◆ **WORK REQUIRED**: Every line of the material is to be quoted verbatim, minus the pictures.

◆ **DATASET EXCERPT**:
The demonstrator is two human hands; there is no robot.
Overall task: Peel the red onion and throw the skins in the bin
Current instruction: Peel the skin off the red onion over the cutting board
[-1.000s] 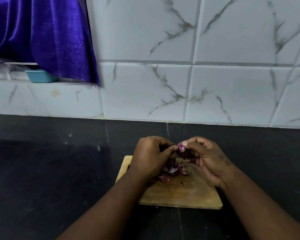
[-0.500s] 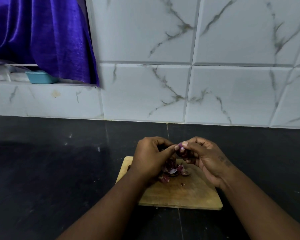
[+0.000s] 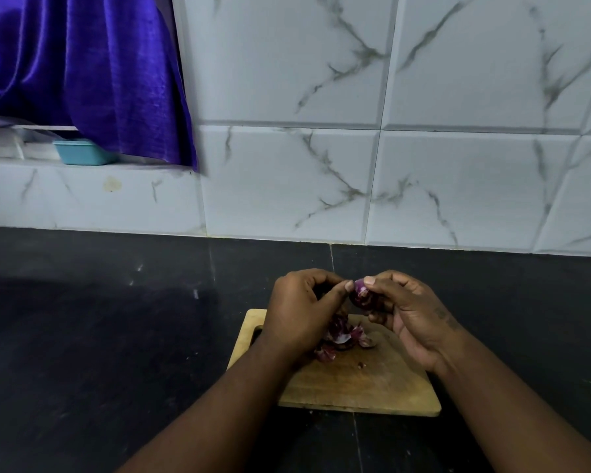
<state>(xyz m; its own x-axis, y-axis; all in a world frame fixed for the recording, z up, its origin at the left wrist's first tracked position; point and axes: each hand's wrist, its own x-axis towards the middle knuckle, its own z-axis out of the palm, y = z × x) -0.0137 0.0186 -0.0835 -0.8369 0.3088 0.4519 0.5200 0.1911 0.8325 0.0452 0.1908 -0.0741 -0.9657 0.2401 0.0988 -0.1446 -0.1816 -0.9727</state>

◆ **TASK OUTPUT**:
The demonstrator is two human hands; there is no robot.
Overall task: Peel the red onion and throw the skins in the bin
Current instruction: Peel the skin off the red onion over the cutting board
[-1.000s] 
[-0.500s] 
[+0.000s] 
<state>(xyz m; its own x-axis, y-axis; all in a world frame fixed for the recording, z up, its origin at the left wrist's first tracked position; point and axes: each hand's wrist, its own x-axis towards the middle knuckle, its own z-axis out of the palm, y = z × x) -0.0137 0.0186 -0.0835 -0.8369 0.3088 0.4519 0.5200 0.1911 0.8325 0.0452 0.1908 -0.0741 -0.9657 0.2401 0.0988 -0.1446 -0.1816 -0.9727</state>

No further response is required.